● **Description of the task**: The expected result is an exact restatement of the data, free of pictures.

▼

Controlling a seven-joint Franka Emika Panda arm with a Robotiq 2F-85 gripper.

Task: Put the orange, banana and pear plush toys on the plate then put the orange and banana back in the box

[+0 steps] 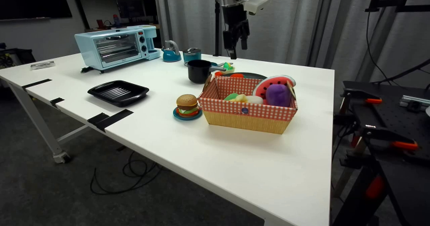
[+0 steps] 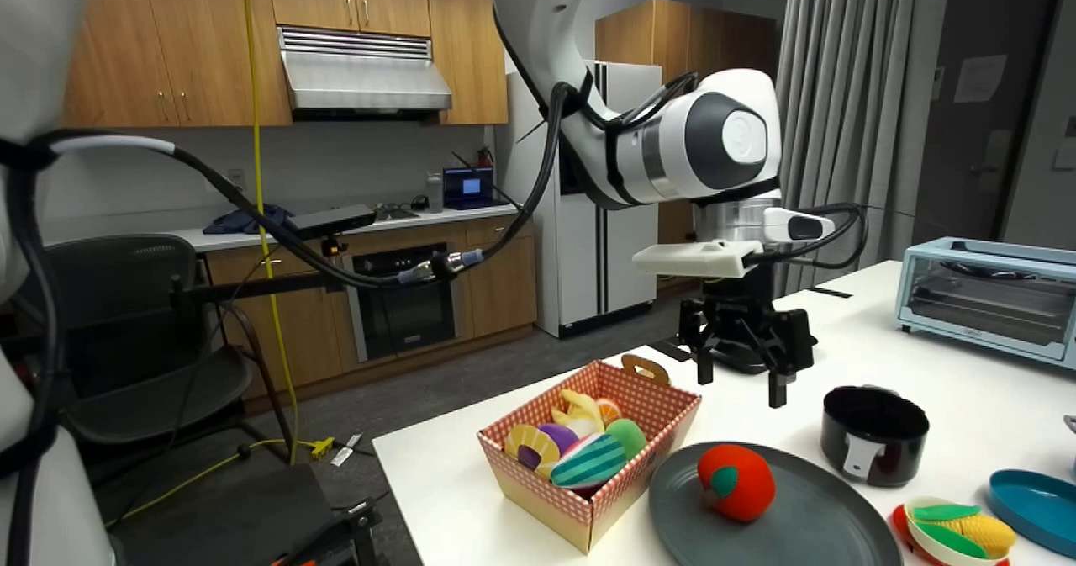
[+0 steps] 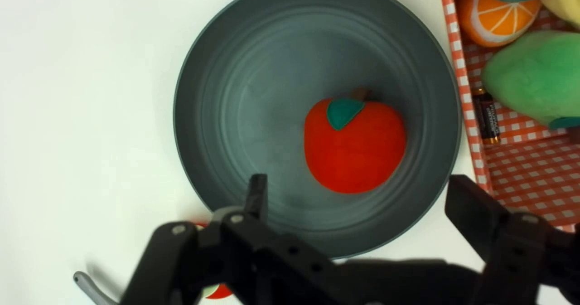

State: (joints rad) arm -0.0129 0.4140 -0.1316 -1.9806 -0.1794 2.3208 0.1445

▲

● **Finished exercise**:
Controlling a seven-joint Franka Emika Panda arm with a Robotiq 2F-85 gripper.

Task: Put the orange, banana and pear plush toys on the plate then put the orange and banana back in the box

[+0 steps] 
[+0 steps] 
[+0 steps] 

State: (joints rad) arm -0.0129 0.4140 -0.1316 -1.9806 -0.1794 2.3208 0.1445

No more is needed to finish this exercise.